Major upgrades have been completed to the structural testing lab at the University of Louisville J.B. Speed School of Engineering, creating a state-of-the-art facility for research, testing and education. The newly renamed Dahlem Infrastructure Structural Testing Lab Facility, as well as renovated lobby and first-floor hallways of the J.B. Speed Building, were named in honor of the late Bernard A. Dahlem and his wife, Debby, in recognition of a $1 million gift that made them possible.
The testing lab, located in the W.S. Speed Building, now is a significantly improved facility for testing the performance of large-scale structural systems including bridge and building components. The lab renovations enhance learning experiences for Speed School students in the civil engineering program as well as research and testing that will provide community, state and federal entities important information for infrastructure needs.
“This is a wonderful addition to Speed School,” said Emmanuel Collins, dean of Speed School. “Facilities like this can really enhance our research and we appreciate that the Dahlem family worked with us to make this happen.”
The donation was the final gift from Dahlem, a UofL civil engineering alumnus who met his wife, Debby, while they were students at UofL. The couple’s children and grandchildren attended a ribbon cutting for both the lab and lobby on Sept. 17.

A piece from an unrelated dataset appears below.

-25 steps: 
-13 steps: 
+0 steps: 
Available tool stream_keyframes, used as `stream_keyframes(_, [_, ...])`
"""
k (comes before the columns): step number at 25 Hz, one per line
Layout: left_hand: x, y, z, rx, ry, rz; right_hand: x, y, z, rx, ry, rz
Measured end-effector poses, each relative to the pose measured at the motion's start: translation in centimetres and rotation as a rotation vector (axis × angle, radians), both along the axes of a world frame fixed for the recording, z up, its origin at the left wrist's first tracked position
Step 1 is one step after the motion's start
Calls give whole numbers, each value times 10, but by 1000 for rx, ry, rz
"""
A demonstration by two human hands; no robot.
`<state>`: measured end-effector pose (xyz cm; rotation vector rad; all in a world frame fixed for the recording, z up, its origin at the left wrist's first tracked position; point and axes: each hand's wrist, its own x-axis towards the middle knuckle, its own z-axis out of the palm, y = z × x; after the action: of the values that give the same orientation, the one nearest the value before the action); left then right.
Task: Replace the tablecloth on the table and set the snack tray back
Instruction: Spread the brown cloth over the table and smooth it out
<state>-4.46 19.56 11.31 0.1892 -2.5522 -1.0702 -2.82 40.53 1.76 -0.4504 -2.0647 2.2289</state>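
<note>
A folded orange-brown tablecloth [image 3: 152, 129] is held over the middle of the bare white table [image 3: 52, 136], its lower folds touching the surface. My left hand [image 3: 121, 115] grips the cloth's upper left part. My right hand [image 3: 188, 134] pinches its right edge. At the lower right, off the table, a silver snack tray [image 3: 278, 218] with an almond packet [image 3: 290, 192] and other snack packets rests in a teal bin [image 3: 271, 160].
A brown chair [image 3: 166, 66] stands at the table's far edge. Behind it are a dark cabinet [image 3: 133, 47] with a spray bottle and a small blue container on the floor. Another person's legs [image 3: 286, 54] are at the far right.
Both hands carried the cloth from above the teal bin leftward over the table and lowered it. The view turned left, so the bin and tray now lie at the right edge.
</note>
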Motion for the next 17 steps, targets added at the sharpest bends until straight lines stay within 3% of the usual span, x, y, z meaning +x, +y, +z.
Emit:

“Knowing my mom and dad, they would have been absolutely thrilled to have this state-of-the-art equipment for students,” said Charlie Dahlem, the couple’s son. “My mom and dad appreciated their experience at UofL. They were very, very thankful for the education they received from UofL and by giving back, they hoped others would have that same opportunity.”
The Dahlem family has provided a total of $3.5 million to UofL, supporting the Ralph Wright Natatorium, the Paris Simulation Center in the School of Medicine, athletics, scholarships and other programs in addition to the Speed School upgrades.
“Mr. Dahlem’s commitment to the university was significant, and yet he never sought personal recognition for his generosity,” said UofL President Neeli Bendapudi. “What an incredible way to give, to uplift other people, to honor other people, because none of us gets where we are without the help of family, friends, coaches, teachers and mentors.”
The centerpiece of the Dahlem Infrastructure Structural Testing Lab Facility is a two-actuator loading system manufactured by MTS. The system has the ability to test girders, beams, walls and columns with spans up to 24 feet both horizontally and laterally, with actuator loads up to 248,000 pounds.
“This testing system is the main feature of the laboratory, but the gift also helped us purchase a torsional testing system, a new environmental chamber and a visual strain measuring system and to renovate our construction laboratory and build an overhead crane to service this area,” said Mark McGinley, professor and Endowed Chair for Infrastructure Research in the Department of Civil and Environmental Engineering. “We very much appreciate the gift and look forward to using it to improve our teaching and research capabilities.”